Exercise instructions: In the data that follows, find the line with "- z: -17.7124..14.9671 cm"; transcribe it, every later line up to the one with "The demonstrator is", and that line as well, exactly and with no others.

Collected material:
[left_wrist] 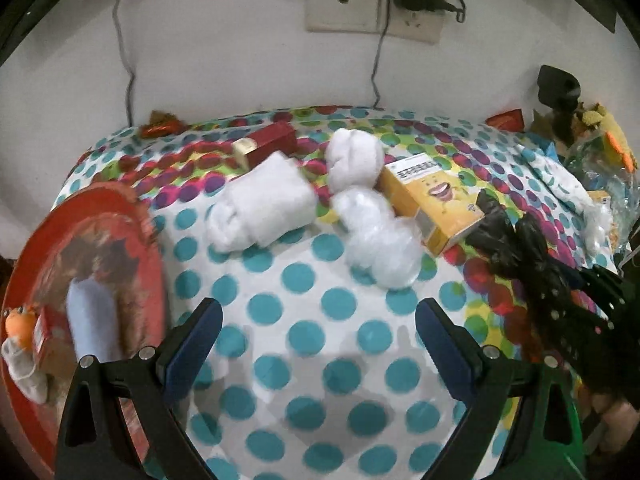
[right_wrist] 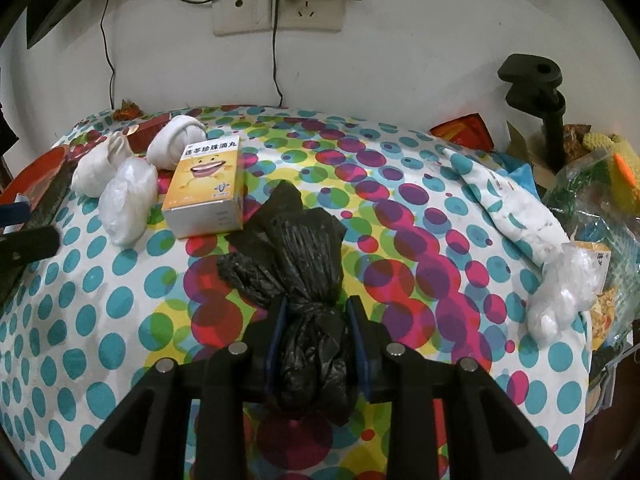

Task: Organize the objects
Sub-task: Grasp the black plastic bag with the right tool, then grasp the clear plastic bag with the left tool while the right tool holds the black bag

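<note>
My right gripper [right_wrist: 316, 312] is shut on a crumpled black plastic bag [right_wrist: 296, 248], holding it by its knotted neck just over the dotted cloth; the bag also shows in the left wrist view [left_wrist: 504, 232]. My left gripper [left_wrist: 318, 316] is open and empty above the cloth. Ahead of it lie a white rolled cloth [left_wrist: 264, 204], a white sock ball [left_wrist: 354, 158], a clear plastic bundle [left_wrist: 380, 236] and a yellow medicine box [left_wrist: 432, 200]. A red round tray [left_wrist: 132, 216] at the left holds a blue cloth [left_wrist: 90, 320], a small box and a toy.
A dark red box [left_wrist: 272, 144] lies at the back of the table. In the right wrist view, a white dotted pouch [right_wrist: 508, 196], a clear plastic wad [right_wrist: 564, 292], a black clamp stand [right_wrist: 540, 100] and bagged clutter [right_wrist: 600, 184] crowd the right edge. Cables hang on the wall behind.
</note>
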`<move>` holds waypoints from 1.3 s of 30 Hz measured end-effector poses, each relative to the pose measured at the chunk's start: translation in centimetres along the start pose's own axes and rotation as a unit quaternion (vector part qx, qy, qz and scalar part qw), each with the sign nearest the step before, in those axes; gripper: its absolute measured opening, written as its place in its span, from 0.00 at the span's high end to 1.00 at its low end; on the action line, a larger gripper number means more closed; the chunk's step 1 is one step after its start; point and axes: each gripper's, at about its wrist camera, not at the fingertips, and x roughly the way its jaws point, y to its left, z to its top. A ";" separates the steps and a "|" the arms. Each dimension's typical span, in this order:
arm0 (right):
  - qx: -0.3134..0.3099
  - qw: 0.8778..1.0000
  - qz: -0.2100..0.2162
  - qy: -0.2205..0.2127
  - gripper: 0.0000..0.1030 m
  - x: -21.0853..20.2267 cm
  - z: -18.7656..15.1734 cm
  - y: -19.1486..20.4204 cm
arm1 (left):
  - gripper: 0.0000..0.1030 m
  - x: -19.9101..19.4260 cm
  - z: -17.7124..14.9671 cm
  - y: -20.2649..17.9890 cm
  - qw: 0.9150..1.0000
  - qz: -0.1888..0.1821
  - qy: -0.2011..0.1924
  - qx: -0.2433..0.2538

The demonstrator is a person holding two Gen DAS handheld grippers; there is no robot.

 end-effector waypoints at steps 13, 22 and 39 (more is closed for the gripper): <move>0.001 1.000 0.001 0.000 0.69 0.0 -0.1 0.0 | 0.15 4.4 2.7 -1.6 1.000 0.008 0.012 -0.015; 0.002 1.000 0.002 0.000 0.69 0.0 0.0 -0.1 | 0.73 5.8 2.4 -1.3 0.999 -0.017 0.037 -0.030; 0.002 1.000 0.002 0.000 0.69 0.0 0.1 -0.1 | 0.77 1.4 -0.4 0.4 0.999 -0.033 0.022 0.005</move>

Exercise answer:
  - z: -17.7124..14.9671 cm
  - y: -20.2649..17.9890 cm
  - qw: 0.9150..1.0000
  - qz: -0.1888..0.1821
  - qy: -0.2011..0.1924
  - qx: -0.2433..0.2538

The demonstrator is a person holding two Gen DAS handheld grippers; there is no robot.

No further output remains.